→ YOUR INSTRUCTIONS: Please return the lines below verbatim, beginning at the one that has "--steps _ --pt" and stopping after the one that has "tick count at", and add no other lines.

→ DATA EXTRACTS:
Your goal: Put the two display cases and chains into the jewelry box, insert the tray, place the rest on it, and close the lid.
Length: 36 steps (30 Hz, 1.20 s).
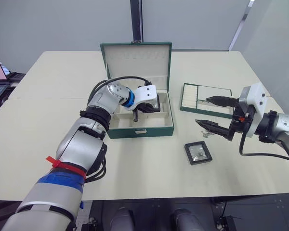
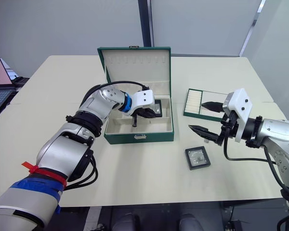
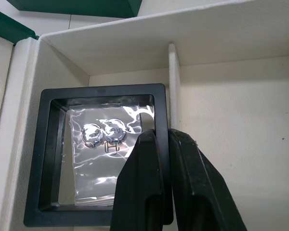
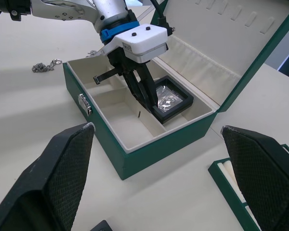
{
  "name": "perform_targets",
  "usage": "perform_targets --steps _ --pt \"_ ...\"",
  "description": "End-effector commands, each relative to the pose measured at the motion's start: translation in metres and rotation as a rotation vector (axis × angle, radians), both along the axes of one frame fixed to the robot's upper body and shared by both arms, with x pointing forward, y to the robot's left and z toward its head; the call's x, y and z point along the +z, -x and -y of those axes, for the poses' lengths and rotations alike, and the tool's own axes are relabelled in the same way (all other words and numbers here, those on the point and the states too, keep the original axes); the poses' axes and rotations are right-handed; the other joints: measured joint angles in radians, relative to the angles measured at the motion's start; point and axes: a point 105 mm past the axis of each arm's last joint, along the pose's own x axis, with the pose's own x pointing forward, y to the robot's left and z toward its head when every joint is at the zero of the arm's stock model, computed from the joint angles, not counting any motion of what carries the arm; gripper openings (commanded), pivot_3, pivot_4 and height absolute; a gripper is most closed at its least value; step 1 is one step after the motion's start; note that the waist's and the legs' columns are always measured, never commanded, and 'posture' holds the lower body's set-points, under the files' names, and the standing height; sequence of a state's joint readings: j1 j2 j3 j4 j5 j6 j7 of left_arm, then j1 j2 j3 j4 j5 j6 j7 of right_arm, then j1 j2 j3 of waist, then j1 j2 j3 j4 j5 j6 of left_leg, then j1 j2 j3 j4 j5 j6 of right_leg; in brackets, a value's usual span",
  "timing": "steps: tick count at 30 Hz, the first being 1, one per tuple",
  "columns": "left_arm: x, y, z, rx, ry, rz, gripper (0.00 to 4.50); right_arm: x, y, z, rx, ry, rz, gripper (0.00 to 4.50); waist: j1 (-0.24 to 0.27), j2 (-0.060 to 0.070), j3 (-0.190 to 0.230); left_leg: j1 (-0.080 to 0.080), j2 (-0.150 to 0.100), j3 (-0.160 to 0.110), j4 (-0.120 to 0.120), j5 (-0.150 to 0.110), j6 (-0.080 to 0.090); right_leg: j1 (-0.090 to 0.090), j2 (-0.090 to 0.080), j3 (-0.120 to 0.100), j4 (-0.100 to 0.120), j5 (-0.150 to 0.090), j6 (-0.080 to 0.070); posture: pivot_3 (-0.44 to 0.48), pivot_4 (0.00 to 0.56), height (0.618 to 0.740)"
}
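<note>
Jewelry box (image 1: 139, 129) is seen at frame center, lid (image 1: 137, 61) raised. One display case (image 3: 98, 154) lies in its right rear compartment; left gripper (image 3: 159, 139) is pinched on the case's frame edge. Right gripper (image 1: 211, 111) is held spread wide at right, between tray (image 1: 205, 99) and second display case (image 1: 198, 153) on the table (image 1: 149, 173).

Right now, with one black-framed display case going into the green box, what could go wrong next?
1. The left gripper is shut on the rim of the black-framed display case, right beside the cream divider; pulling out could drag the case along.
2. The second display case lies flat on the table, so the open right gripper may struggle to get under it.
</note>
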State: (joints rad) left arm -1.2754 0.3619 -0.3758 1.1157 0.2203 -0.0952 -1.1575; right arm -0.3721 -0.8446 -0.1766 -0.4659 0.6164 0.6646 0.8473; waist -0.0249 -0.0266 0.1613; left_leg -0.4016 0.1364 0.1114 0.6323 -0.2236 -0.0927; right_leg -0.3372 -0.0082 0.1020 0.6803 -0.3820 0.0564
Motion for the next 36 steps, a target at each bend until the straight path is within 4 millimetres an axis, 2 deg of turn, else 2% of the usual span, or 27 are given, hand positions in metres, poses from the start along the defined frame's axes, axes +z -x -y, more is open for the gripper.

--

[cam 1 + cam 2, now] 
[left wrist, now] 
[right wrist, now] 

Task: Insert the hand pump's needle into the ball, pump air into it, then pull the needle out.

→ WORKED SOLUTION:
  "usage": "perform_targets --steps _ --pt \"_ ...\"",
  "description": "End-effector commands, each relative to the pose measured at the motion's start: translation in metres and rotation as a rotation vector (axis × angle, radians), both along the axes of one frame fixed to the robot's upper body and shared by both arms, with x pointing forward, y to the robot's left and z toward its head; the call's x, y and z point along the +z, -x and -y of those axes, for the poses' lengths and rotations alike, and the tool's own axes are relabelled in the same way (all other words and numbers here, those on the point and the states too, keep the original axes); the poses' axes and rotations are right-handed; the other joints: measured joint angles in radians, relative to the angles measured at the motion's start; point and axes: a point 105 mm past the axis of each arm's last joint, along the pose's own x axis, with the pose's own x pointing forward, y to the robot's left and z toward its head when every joint is at the zero of the arm's stock model, computed from the joint angles, not counting any motion of what carries the arm; gripper openings (commanded), pivot_3, pivot_4 and height absolute; a gripper is most closed at its least value; step 1 is one step after the motion's start; note that the waist's and the legs' columns are always measured, never commanded, and 'posture' holds the lower body's set-points, under the files' names, and the standing height; sequence of a state's joint readings: j1 j2 j3 j4 j5 j6 j7 of left_arm, then j1 j2 j3 j4 j5 j6 j7 of right_arm, then j1 j2 j3 of waist, then j1 j2 j3 j4 j5 j6 of left_leg, then j1 j2 j3 j4 j5 j6 of right_leg; in brackets, a value's usual span",
  "timing": "steps: tick count at 30 Hz, the first being 1, one per tuple",

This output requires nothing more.